→ DIRECTIONS:
Only some lines are wanted. Transcribe, exactly, the lines below from the line with "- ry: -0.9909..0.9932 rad" up to and including the line with "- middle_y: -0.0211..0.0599".

(Records from a data source)
___

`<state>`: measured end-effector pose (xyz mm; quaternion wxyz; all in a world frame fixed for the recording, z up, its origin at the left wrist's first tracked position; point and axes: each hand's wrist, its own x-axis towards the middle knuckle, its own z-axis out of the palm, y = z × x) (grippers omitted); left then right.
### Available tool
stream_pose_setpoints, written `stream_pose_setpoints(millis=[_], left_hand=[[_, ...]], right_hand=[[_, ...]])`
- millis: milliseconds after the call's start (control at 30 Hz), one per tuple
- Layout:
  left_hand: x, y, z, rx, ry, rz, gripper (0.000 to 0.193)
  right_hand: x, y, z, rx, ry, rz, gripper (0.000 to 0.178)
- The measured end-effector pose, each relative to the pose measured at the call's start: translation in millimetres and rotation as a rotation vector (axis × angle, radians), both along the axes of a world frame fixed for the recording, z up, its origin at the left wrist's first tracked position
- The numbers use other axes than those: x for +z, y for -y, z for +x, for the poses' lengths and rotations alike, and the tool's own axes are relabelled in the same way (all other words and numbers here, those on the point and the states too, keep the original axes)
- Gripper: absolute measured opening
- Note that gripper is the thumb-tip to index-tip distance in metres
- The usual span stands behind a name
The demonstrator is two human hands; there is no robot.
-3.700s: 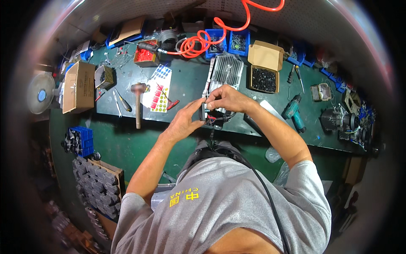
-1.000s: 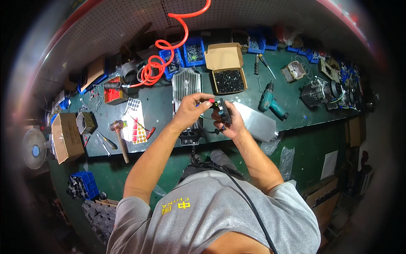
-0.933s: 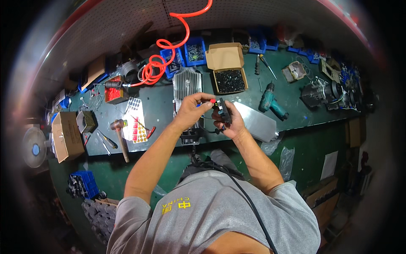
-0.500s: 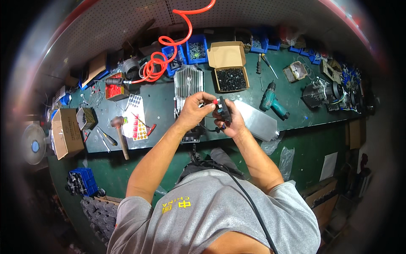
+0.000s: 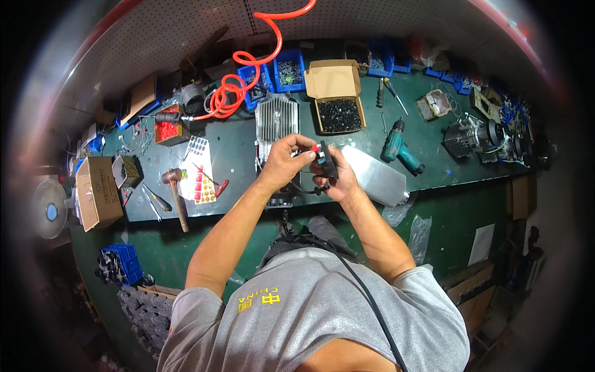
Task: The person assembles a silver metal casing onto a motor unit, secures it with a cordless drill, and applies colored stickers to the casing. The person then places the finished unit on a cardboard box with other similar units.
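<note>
My right hand (image 5: 342,180) is closed round a black panel (image 5: 327,162) with small coloured parts on its side, held up above the bench's front edge. At that panel, the fingers of my left hand (image 5: 289,160) pinch a small red part (image 5: 315,149); its exact kind is too small to tell. A black cable (image 5: 305,189) hangs below the panel between my hands. Behind my left hand lies a finned silver metal housing (image 5: 277,121), its near part covered by the hand. A smooth silver metal cover (image 5: 378,177) rests right of my right hand.
An open cardboard box (image 5: 339,116) of small black parts stands behind my hands, near blue bins (image 5: 289,72). Right lie a teal power drill (image 5: 401,149) and a motor assembly (image 5: 474,137). A hammer (image 5: 176,192) and sticker sheets (image 5: 201,177) lie left, under a red coiled hose (image 5: 229,96).
Both hands stay in nearly the same place. The black panel has turned very slightly in my right hand.
</note>
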<state>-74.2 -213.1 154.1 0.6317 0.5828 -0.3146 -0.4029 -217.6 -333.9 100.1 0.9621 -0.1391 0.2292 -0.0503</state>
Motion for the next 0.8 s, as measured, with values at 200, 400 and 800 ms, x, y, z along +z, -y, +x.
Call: stream_pose_setpoints(millis=[200,400,800], left_hand=[[1.0,-15.1,-2.8,0.103,0.234,0.053,0.017],[-0.6,-55.4,-19.0,0.151,0.031,0.190,0.010],[-19.3,-100.9,-19.3,0.130,-0.152,0.258,0.021]], right_hand=[[12.7,-1.1,1.6,0.030,-0.162,-0.398,0.036],[20.7,-7.8,-1.6,0.048,-0.147,-1.168,0.039],[33.9,-34.4,10.0,0.274,-0.030,-1.601,0.025]])
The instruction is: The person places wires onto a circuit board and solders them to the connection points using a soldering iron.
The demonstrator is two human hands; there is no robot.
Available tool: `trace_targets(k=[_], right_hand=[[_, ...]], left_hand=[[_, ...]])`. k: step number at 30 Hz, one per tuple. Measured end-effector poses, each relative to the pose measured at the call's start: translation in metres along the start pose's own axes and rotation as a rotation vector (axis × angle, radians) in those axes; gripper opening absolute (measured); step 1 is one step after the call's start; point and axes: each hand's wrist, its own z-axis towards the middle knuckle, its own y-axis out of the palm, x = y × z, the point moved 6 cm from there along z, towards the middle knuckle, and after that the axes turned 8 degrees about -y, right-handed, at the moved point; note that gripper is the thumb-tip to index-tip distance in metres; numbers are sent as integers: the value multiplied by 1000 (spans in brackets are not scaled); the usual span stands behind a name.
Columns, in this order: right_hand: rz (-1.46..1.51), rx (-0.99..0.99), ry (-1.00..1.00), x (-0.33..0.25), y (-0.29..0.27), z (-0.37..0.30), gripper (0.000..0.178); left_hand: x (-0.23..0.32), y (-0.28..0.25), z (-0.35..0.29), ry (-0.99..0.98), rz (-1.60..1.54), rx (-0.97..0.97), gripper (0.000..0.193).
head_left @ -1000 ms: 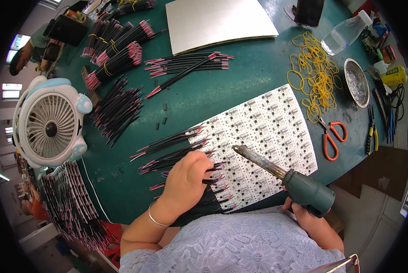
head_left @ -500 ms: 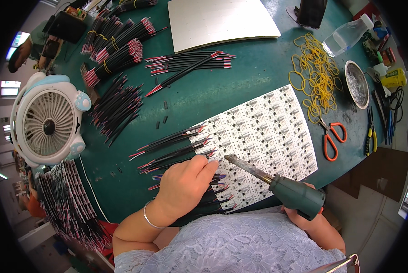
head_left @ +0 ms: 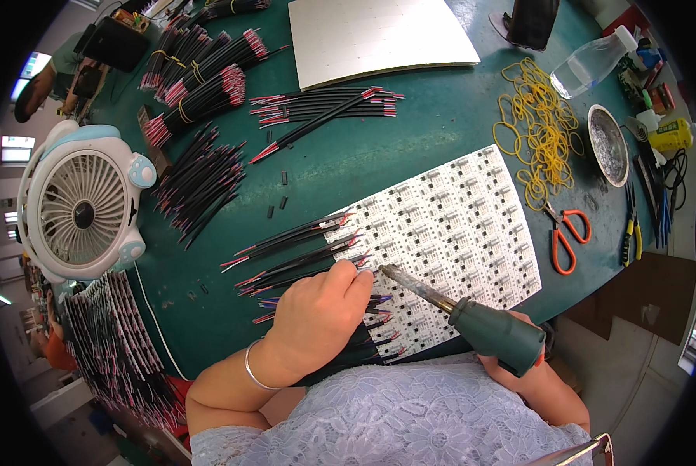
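My right hand grips a soldering iron with a thick dark green handle. Its metal tip points left, close to my left fingertips at the edge of a white circuit board panel. Thumb and forefinger of my left hand are pinched together there; whatever lies between them is too small and hidden to name. Short black wires with red and white ends lie in small groups along the panel's left edge, some partly under my left hand. Rows of small dark components cover the panel.
Bundled black wires and a loose wire pile lie at the far left, beside a white fan. Rightward are yellow rubber bands, orange-handled scissors, a metal bowl and a clear bottle. A white panel stack sits behind.
The soldering iron in my right hand has shifted slightly left, its tip nearer my left fingertips. My left hand has barely moved and keeps its pinch.
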Motion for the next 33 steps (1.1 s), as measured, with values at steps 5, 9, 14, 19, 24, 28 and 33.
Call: trace_targets(k=[5, 9, 14, 19, 24, 28, 33], right_hand=[[118, 46, 63, -7, -7, 7, 29], [327, 76, 112, 6, 0, -5, 28], [169, 54, 31, 5, 0, -7, 27], [169, 54, 8, 1, 0, -2, 28], [288, 76, 280, 12, 5, -6, 31], [177, 87, 73, -2, 0, 4, 32], [36, 45, 71, 0, 0, 2, 34]], left_hand=[[0, 1, 3, -7, 35, -42, 44], [5, -2, 5, 65, 101, 54, 10], [1, -1, 1, 18, 45, -10, 46], [1, -3, -1, 40, 2, 16, 45], [5, -1, 3, 81, 93, 45, 26], [4, 0, 1, 53, 98, -22, 37], [4, 0, 1, 44, 84, -25, 35]])
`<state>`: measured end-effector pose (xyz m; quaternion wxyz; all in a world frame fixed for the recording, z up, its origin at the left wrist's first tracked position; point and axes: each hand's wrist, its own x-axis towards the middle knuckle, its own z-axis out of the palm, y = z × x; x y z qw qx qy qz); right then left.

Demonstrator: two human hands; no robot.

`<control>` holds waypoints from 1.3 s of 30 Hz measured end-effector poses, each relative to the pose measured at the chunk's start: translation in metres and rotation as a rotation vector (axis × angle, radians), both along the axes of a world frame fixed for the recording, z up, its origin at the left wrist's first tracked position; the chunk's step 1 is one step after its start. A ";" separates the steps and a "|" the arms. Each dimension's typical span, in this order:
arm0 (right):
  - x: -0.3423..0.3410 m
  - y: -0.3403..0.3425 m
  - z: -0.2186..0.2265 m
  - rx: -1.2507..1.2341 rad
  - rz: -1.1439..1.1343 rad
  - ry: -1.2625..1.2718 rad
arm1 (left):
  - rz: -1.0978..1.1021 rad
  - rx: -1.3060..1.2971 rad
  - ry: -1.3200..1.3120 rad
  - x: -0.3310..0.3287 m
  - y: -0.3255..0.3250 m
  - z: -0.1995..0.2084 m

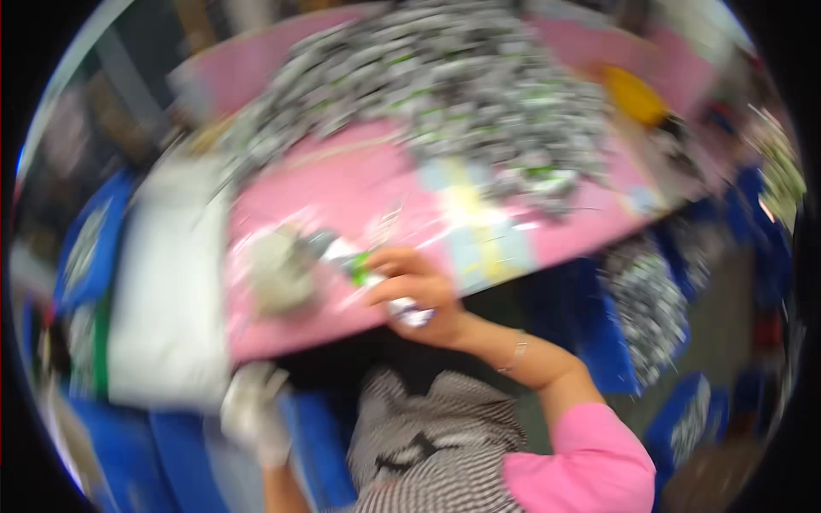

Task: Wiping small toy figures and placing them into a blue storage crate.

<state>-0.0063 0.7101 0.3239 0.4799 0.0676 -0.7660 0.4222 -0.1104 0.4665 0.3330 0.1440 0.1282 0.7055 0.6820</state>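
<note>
The picture is strongly blurred by motion. My right hand (419,291) is at the near edge of a pink table (342,188), its fingers closed around a small grey-white packet with a green patch (351,259). My left hand (252,412), which looks pale as if gloved, is low on the left, just under the corner of a large white bag or sheet (167,282). Whether it grips that is too blurred to tell. A pale crumpled thing (278,272) lies on the table just left of the packet.
A big heap of several black, white and green packets (445,85) covers the far half of the table. A yellow object (633,94) is at the back right. Blue crates (611,338) with more packets stand right of and below the table.
</note>
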 end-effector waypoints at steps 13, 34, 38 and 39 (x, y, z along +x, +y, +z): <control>0.001 -0.052 -0.033 -1.365 1.183 -0.473 | -0.237 0.744 -0.500 -0.021 0.064 0.007; -0.019 -0.081 -0.022 0.141 0.608 -0.429 | -0.360 0.935 -0.993 -0.022 0.040 -0.018; -0.017 -0.071 -0.006 0.054 0.644 -0.578 | -0.277 0.865 -0.892 -0.022 0.036 -0.016; -0.015 -0.066 0.000 -0.087 0.724 -0.724 | -0.298 0.867 -0.911 -0.022 0.034 -0.018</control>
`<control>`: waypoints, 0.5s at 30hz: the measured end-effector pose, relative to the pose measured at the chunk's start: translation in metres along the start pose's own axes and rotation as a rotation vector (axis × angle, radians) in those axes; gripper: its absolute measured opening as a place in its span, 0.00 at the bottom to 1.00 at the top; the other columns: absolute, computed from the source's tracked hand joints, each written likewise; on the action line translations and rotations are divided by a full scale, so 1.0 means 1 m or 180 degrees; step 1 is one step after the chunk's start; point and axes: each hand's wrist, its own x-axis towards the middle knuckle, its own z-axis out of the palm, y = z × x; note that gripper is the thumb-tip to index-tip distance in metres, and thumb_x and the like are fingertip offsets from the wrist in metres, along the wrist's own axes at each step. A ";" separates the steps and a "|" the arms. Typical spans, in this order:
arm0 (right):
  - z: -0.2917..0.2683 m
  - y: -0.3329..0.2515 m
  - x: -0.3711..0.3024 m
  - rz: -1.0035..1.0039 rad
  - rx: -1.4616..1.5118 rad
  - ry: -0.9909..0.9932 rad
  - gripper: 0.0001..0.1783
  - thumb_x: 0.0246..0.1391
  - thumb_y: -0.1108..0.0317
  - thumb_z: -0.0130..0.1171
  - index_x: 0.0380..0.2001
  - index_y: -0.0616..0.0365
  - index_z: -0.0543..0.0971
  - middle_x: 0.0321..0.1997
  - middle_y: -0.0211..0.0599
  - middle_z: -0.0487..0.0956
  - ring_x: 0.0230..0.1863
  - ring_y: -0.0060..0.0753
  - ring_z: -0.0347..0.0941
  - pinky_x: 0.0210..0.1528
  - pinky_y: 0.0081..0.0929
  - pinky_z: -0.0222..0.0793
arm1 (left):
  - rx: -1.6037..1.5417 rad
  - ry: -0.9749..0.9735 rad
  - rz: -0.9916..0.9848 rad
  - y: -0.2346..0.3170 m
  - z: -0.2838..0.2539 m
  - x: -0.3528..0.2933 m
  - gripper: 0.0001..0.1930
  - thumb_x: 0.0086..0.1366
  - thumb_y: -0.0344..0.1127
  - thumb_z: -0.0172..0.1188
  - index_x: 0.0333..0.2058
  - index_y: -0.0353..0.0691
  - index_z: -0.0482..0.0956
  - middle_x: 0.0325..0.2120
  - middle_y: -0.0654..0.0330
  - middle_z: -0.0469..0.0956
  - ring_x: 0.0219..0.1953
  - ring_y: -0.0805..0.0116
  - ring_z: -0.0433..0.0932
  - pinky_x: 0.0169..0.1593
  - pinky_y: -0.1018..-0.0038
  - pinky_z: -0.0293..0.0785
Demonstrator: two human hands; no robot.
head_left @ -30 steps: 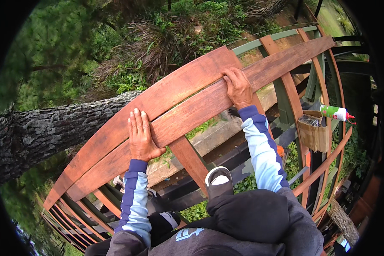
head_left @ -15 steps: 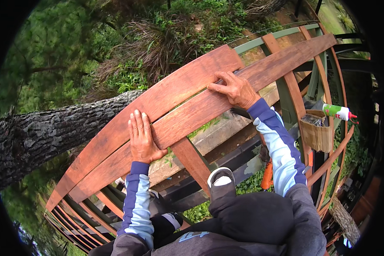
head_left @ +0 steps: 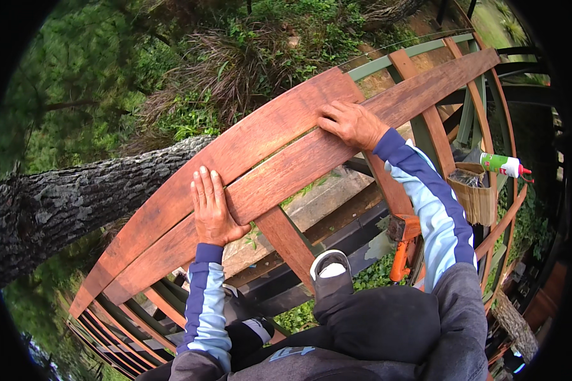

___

→ TASK ANSWER:
  - ry: -0.9909..0.9932 rad
  - gripper: 0.0001..0.1783
  - thumb_x: 0.0246..0.1391
  - thumb_y: -0.1108..0.0317
  - thumb_z: -0.0130..0.1171
  - index_x: 0.0380..0.2001
  - index_y: -0.0616..0.0365
  - index_z: -0.0543..0.0971
  - middle_x: 0.0321..0.1997
  - middle_y: -0.0211..0.0599

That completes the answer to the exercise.